Lo scostamento tuttavia è certo, e dunque lo è anche la puntuale necessità di trovare i voti necessari, cioè la maggioranza assoluta degli aventi diritto. Alla Camera è facile, al Senato un po’ meno, dato il margine esiguo della maggioranza. Il rischio in realtà è limitato: anche gli ex 5S, per quanto critici siano con il governo, non negheranno un voto necessario per ristorare chi di aiuto ha oggi estremo bisogno.

La maggioranza, soprattutto Pd e Iv, vorrebbe però ottenere un voto compatto del parlamento, sia perché il segnale unitario al Paese sarebbe in questo caso di una certa importanza e non limitato alla retorica, sia perché dividersi sullo scostamento sarebbe il modo peggiore per avviare una fase, se non proprio di dialogo, almeno di minor belligeranza tra maggioranza e opposizione. Ma anche questa è un’impresa difficile. Berlusconi è di gran lunga il più disponibile nei confronti della maggioranza, sia perché sopporta sempre meno i due rumorosi alleati, Lega e FdI, sia perché ha bisogno dell’emendamento che offre alla sua Mediaset uno scudo contro la scalata ostile di Vivendi.

Anche lui, però, pone condizioni: semestre bianco fiscale per chi si trova in maggiori difficoltà, indennizzo immediato per chi ha dovuto chiudere un’ attività, saldo dei debiti della Pa.

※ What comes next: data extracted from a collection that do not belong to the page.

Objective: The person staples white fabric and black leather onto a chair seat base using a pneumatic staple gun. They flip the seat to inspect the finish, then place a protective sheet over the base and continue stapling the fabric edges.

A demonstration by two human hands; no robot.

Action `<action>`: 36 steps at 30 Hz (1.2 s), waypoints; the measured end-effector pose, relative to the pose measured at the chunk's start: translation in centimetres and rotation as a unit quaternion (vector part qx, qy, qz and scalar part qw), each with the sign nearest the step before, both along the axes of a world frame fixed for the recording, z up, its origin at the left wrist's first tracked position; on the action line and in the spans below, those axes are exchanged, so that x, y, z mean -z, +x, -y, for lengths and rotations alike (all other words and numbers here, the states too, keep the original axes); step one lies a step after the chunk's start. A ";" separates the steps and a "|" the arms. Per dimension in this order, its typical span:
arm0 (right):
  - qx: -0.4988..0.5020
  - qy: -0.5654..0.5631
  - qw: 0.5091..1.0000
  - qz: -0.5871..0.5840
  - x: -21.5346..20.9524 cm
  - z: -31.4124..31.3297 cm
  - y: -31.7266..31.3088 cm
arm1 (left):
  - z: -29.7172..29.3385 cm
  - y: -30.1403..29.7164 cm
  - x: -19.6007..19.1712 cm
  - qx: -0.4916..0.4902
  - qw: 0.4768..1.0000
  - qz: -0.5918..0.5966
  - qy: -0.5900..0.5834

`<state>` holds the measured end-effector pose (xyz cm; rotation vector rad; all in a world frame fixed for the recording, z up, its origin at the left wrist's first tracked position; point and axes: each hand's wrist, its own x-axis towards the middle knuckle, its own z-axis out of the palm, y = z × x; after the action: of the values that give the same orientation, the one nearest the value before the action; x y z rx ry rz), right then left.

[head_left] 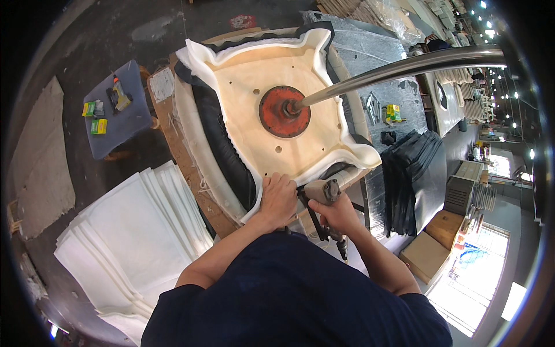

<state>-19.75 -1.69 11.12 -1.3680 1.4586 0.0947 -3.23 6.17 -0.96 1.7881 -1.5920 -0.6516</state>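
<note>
While left fingers [279, 181] touch padding [362, 153], their grip unclear, right fingers [317, 206] clasp the stapler [321, 191]. Stapling seems underway; next needs tautness.

The right hand [340, 214] hides part of the handheld tool [321, 191], and the lower edge crops the dark shirt [295, 295].
</note>
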 end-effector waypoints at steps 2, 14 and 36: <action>-0.004 0.004 1.000 -0.011 0.3 0.0 -0.2 | 0.0 -0.1 -0.1 -0.002 1.000 -0.009 0.005; -0.020 0.001 1.000 0.006 0.2 0.9 1.9 | 0.2 -0.5 0.1 -0.023 0.999 -0.012 0.021; 0.157 -0.138 0.961 0.180 -4.0 0.0 -8.9 | 5.6 -4.0 0.5 0.055 0.994 0.021 -0.090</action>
<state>-28.62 -1.73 15.15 -1.2712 1.3891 -0.5540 -7.19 0.57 -1.42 1.6008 -1.7302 -0.5052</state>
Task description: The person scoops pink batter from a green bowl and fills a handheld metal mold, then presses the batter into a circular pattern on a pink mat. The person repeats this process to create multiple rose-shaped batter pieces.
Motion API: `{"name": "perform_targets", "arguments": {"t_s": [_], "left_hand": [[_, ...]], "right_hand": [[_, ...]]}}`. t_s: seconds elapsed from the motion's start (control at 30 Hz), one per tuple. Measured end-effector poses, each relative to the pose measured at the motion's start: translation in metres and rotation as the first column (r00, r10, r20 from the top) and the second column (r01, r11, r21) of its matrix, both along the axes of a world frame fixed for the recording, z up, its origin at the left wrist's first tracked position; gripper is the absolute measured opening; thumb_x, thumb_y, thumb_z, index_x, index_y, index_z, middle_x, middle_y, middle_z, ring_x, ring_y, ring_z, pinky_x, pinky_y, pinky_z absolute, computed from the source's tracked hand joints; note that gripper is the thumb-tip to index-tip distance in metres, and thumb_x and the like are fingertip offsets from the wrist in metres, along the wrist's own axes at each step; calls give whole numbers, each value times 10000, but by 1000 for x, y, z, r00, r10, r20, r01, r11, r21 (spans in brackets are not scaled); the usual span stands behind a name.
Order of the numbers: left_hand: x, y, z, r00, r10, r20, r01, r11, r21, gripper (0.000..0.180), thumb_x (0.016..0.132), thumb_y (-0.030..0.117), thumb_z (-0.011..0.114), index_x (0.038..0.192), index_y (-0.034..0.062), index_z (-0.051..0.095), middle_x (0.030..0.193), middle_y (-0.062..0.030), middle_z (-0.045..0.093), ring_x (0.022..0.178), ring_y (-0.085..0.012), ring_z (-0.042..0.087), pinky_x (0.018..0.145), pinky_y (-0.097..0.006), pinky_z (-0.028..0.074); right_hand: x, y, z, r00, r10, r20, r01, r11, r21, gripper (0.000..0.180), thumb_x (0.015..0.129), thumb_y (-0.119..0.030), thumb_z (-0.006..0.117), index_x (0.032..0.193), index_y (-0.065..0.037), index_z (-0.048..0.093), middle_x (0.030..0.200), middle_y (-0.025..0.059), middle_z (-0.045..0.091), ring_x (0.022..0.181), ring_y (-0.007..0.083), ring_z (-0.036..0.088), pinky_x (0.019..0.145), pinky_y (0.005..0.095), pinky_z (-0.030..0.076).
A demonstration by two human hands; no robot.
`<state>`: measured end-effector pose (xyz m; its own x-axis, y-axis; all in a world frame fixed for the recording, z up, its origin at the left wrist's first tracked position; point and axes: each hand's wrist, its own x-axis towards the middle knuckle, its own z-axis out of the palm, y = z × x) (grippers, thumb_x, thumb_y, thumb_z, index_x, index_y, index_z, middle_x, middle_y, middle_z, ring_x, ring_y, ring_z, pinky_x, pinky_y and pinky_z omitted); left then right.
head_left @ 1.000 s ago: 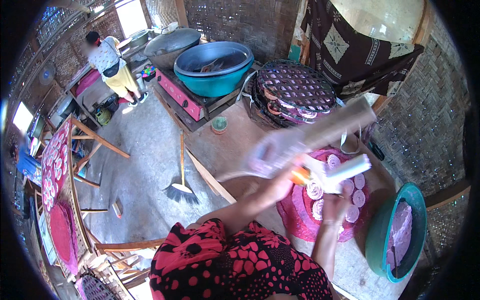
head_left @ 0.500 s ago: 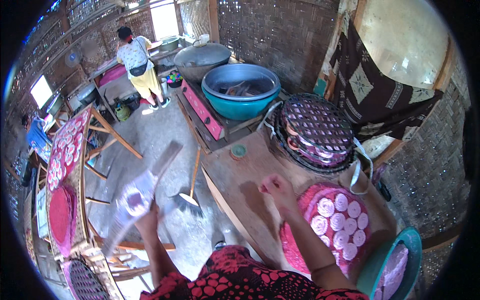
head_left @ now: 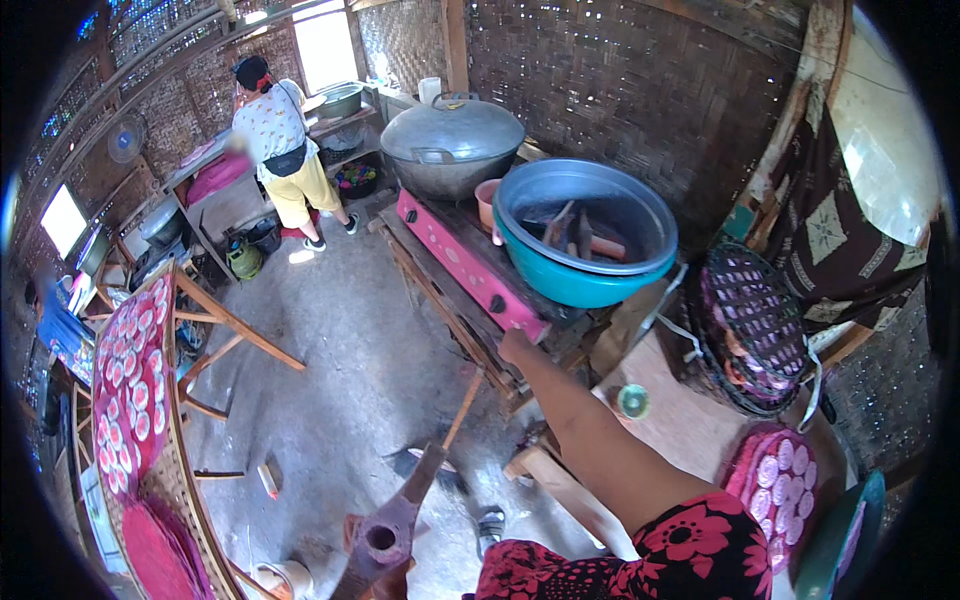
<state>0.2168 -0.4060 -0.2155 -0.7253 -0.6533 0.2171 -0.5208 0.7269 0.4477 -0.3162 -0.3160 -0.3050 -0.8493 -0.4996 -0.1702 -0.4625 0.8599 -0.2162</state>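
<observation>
A long wooden bar with a round hole in its wide middle and tapered ends, like a hand press (head_left: 410, 510), is low in front of me. My left hand (head_left: 398, 580) is closed around it from below, mostly hidden by the wood. With the arm stretched forward, my right hand (head_left: 517, 346) is at the near end of a pink stove (head_left: 450, 255) with black knobs. It appears to touch the stove's corner, and its fingers are hidden. Behind it stands a blue basin (head_left: 650, 215) nested in a teal one, with sticks of wood inside.
A large lidded pot (head_left: 450, 140) sits on the stove. At right are stacked black baskets (head_left: 755, 310), a green bowl (head_left: 632, 402) and pink coiled rounds (head_left: 785, 490). Left, a table carries rounds on red cloth (head_left: 130, 375). A person (head_left: 280, 150) stands at the back.
My view has shifted forward toward the stove. My right hand has moved from above the table to the stove's near end. The wooden press, blurred before, is now lower and steadier.
</observation>
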Motion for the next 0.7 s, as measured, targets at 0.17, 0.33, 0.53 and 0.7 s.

IERI GOFFREDO BETTINI, uno dei padri di questo governo e ancora molto ascoltato da Zingaretti, ha lanciato un grido, tramite lettera al Corriere: «C’è stata un’apertura da parte di Fi. La si raccolga senza indugi». Non succederà o succederà solo formalmente. Certo sulla legge di bilancio alla Camera ci sarà anche un relatore azzurro, e il segnale è preciso.

Ma più di questo Conte e i 5S non concederanno. L’obiettivo di Bettini è arrivare, al termine della crisi Covid, non a un rimpasto ma a un vero Conte-ter, sostenuto da un’opposizione molto benevola di Fi, con dentro tecnici di alta qualità e leader di partito come Zingaretti e forse anche il Di Maio tornato leader di fatto dei 5S. Conte perderebbe buona parte della sua centralità. Per quanto la sua immagine sia ammaccata dalla disastrosa gestione della seconda crisi Covid, non ha alcuna intenzione di prestarsi al gioco.